Exercise aim.
Word for word, restate the lines from the start of the data below through the line containing "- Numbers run".

Provided material.
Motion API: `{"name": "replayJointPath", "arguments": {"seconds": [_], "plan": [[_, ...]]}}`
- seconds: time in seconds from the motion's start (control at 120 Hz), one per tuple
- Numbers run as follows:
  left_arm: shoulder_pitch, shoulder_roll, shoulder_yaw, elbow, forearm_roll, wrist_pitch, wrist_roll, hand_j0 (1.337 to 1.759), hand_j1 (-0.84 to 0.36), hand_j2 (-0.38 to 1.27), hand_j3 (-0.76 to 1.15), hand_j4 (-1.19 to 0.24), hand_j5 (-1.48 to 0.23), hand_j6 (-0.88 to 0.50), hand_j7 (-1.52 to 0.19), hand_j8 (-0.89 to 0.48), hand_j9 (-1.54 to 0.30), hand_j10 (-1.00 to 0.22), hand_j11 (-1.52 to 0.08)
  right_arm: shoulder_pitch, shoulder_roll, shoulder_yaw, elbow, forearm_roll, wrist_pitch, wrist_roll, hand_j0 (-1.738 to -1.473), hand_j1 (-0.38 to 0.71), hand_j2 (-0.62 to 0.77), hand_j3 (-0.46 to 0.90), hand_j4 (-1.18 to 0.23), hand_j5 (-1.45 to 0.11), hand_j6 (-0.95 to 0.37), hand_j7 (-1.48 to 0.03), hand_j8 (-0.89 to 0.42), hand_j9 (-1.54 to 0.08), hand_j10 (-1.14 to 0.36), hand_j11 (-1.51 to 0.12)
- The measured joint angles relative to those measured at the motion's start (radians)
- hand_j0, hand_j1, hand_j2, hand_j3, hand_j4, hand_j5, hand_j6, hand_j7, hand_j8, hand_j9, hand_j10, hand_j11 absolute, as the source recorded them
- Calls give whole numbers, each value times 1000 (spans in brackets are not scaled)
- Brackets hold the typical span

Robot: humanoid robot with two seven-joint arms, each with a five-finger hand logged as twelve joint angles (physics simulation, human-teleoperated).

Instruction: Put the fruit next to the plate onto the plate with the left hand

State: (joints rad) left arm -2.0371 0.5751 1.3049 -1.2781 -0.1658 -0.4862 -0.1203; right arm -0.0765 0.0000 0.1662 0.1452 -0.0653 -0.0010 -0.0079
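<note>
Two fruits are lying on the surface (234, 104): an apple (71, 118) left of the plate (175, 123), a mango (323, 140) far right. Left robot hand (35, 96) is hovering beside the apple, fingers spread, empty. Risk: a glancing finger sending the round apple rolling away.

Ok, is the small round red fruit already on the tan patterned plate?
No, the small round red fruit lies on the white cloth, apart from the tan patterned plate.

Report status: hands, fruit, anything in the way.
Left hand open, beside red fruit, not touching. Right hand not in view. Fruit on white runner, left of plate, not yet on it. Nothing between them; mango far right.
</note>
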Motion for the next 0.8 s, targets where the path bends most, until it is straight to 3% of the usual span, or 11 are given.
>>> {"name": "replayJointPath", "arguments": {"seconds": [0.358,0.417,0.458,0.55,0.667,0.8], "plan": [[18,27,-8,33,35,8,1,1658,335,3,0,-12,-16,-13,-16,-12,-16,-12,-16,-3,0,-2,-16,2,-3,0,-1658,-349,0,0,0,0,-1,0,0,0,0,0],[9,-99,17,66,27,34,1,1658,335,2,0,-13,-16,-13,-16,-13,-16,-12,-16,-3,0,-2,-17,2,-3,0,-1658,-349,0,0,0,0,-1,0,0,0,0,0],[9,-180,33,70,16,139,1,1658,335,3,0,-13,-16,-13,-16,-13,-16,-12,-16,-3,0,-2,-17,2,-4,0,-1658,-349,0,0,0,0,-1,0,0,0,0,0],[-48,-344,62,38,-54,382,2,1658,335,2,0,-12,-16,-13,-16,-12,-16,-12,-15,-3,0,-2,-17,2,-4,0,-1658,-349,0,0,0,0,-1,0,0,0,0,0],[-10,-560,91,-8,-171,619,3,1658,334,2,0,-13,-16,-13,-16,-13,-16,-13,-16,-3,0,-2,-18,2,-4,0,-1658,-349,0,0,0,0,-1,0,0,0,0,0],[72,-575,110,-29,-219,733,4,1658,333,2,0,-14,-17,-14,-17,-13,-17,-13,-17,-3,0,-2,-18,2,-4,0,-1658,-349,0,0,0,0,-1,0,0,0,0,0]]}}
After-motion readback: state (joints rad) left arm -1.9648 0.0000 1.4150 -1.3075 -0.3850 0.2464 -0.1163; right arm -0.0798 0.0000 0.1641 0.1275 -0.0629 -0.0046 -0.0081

Written reply.
Motion API: `{"name": "replayJointPath", "arguments": {"seconds": [_], "plan": [[_, ...]]}}`
- seconds: time in seconds from the motion's start (control at 120 Hz), one per tuple
- Numbers run as follows:

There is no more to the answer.